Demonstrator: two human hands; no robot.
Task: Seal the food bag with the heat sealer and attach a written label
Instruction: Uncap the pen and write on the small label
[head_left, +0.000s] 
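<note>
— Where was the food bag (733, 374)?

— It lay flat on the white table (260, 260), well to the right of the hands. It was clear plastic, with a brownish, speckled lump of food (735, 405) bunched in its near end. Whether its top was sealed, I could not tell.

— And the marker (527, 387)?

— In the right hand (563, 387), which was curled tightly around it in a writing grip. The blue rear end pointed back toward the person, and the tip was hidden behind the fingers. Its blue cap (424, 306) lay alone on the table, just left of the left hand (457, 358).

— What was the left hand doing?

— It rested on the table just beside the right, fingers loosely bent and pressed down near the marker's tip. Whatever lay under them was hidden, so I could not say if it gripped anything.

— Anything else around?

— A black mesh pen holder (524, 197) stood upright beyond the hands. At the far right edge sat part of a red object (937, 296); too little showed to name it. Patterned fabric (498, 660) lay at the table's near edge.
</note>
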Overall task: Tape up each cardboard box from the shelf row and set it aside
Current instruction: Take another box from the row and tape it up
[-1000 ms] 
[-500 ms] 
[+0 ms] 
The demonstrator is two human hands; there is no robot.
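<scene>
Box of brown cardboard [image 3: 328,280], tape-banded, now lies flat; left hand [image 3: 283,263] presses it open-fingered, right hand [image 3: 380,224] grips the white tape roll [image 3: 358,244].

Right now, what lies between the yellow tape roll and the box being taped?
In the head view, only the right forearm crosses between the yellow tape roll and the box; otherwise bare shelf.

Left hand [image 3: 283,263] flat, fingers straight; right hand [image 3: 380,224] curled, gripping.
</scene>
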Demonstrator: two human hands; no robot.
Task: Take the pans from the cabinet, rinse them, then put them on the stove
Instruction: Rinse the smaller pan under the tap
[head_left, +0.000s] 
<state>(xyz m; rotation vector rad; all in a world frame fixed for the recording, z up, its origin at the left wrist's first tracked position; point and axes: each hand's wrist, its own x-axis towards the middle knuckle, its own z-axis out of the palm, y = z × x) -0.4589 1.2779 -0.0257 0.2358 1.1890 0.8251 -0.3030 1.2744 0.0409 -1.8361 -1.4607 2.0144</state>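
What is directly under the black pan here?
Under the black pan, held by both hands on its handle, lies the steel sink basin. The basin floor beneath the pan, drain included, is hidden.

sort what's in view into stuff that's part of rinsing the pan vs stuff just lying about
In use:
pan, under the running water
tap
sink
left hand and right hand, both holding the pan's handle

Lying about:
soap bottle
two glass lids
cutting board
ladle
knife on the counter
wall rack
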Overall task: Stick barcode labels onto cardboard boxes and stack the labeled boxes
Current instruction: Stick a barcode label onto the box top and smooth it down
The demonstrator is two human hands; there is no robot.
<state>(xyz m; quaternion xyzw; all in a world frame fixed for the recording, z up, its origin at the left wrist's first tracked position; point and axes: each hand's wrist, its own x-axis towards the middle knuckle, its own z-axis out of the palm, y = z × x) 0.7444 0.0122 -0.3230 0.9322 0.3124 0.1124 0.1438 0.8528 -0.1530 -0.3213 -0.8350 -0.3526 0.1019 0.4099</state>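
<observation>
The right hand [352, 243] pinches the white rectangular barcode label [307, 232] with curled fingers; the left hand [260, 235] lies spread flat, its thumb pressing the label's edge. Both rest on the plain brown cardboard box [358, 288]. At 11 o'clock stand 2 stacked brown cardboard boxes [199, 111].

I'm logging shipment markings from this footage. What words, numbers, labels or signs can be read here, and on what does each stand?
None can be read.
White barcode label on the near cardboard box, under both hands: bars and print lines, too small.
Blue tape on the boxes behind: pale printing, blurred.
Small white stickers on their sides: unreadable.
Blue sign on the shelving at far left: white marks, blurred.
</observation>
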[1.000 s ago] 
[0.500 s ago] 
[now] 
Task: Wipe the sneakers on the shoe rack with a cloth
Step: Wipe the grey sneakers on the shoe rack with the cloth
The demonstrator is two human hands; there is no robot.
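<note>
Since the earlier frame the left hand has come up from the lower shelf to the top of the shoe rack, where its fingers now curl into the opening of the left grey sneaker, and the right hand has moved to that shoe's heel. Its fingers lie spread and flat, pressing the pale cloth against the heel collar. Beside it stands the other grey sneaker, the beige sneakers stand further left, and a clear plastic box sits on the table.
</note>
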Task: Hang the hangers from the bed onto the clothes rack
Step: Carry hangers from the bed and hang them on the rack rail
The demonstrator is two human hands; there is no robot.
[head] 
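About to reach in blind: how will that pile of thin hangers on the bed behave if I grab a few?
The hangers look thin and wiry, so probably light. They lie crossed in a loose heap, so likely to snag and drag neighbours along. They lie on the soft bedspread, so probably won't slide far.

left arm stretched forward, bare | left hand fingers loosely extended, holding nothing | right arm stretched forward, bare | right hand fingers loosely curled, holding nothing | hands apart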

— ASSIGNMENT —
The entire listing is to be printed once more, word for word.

— OUTPUT FOR THIS EXERCISE —
Demonstrator: two human hands; no robot.
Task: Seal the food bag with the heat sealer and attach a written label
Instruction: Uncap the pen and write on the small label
[head_left, +0.000s] 
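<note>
— Where was the food bag (733, 374)?

— It lay flat on the white table (260, 260), well to the right of the hands. It was clear plastic, with a brownish, speckled lump of food (735, 405) bunched in its near end. Whether its top was sealed, I could not tell.

— And the marker (527, 387)?

— In the right hand (563, 387), which was curled tightly around it in a writing grip. The blue rear end pointed back toward the person, and the tip was hidden behind the fingers. Its blue cap (424, 306) lay alone on the table, just left of the left hand (457, 358).

— What was the left hand doing?

— It rested on the table just beside the right, fingers loosely bent and pressed down near the marker's tip. Whatever lay under them was hidden, so I could not say if it gripped anything.

— Anything else around?

— A black mesh pen holder (524, 197) stood upright beyond the hands. At the far right edge sat part of a red object (937, 296); too little showed to name it. Patterned fabric (498, 660) lay at the table's near edge.
</note>
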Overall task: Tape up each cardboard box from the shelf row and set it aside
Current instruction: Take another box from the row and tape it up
[-1000 ms] 
[-500 ms] 
[+0 ms] 
The demonstrator is two human hands; there is no robot.
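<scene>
Box of brown cardboard [image 3: 328,280], tape-banded, now lies flat; left hand [image 3: 283,263] presses it open-fingered, right hand [image 3: 380,224] grips the white tape roll [image 3: 358,244].

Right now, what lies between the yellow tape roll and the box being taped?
In the head view, only the right forearm crosses between the yellow tape roll and the box; otherwise bare shelf.

Left hand [image 3: 283,263] flat, fingers straight; right hand [image 3: 380,224] curled, gripping.
</scene>
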Demonstrator: two human hands; no robot.
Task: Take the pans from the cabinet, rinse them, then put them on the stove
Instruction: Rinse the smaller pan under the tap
[head_left, +0.000s] 
<state>(xyz m; rotation vector rad; all in a world frame fixed for the recording, z up, its origin at the left wrist's first tracked position; point and axes: each hand's wrist, its own x-axis towards the middle knuckle, its own z-axis out of the palm, y = z × x) -0.4589 1.2779 -0.0257 0.2358 1.1890 0.8251 -0.3030 1.2744 0.0409 -1.8361 -1.4607 2.0144</state>
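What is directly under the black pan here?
Under the black pan, held by both hands on its handle, lies the steel sink basin. The basin floor beneath the pan, drain included, is hidden.

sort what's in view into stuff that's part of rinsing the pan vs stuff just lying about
In use:
pan, under the running water
tap
sink
left hand and right hand, both holding the pan's handle

Lying about:
soap bottle
two glass lids
cutting board
ladle
knife on the counter
wall rack
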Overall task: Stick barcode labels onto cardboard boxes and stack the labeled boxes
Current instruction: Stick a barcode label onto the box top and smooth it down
The demonstrator is two human hands; there is no robot.
<state>(xyz m; quaternion xyzw; all in a world frame fixed for the recording, z up, its origin at the left wrist's first tracked position; point and axes: each hand's wrist, its own x-axis towards the middle knuckle, its own z-axis out of the palm, y = z × x) 0.7444 0.0122 -0.3230 0.9322 0.3124 0.1124 0.1438 0.8528 -0.1530 -0.3213 -0.8350 -0.3526 0.1019 0.4099</state>
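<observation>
The right hand [352, 243] pinches the white rectangular barcode label [307, 232] with curled fingers; the left hand [260, 235] lies spread flat, its thumb pressing the label's edge. Both rest on the plain brown cardboard box [358, 288]. At 11 o'clock stand 2 stacked brown cardboard boxes [199, 111].

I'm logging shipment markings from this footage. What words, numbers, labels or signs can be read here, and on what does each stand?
None can be read.
White barcode label on the near cardboard box, under both hands: bars and print lines, too small.
Blue tape on the boxes behind: pale printing, blurred.
Small white stickers on their sides: unreadable.
Blue sign on the shelving at far left: white marks, blurred.
</observation>
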[1.000 s ago] 
[0.500 s ago] 
[now] 
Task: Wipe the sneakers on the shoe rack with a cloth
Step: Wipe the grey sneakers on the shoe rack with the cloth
The demonstrator is two human hands; there is no robot.
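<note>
Since the earlier frame the left hand has come up from the lower shelf to the top of the shoe rack, where its fingers now curl into the opening of the left grey sneaker, and the right hand has moved to that shoe's heel. Its fingers lie spread and flat, pressing the pale cloth against the heel collar. Beside it stands the other grey sneaker, the beige sneakers stand further left, and a clear plastic box sits on the table.
</note>
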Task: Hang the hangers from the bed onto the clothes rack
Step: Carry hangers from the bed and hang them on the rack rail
The demonstrator is two human hands; there is no robot.
[head] 
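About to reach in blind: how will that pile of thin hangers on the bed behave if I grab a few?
The hangers look thin and wiry, so probably light. They lie crossed in a loose heap, so likely to snag and drag neighbours along. They lie on the soft bedspread, so probably won't slide far.

left arm stretched forward, bare | left hand fingers loosely extended, holding nothing | right arm stretched forward, bare | right hand fingers loosely curled, holding nothing | hands apart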

No more output will be given for this exercise.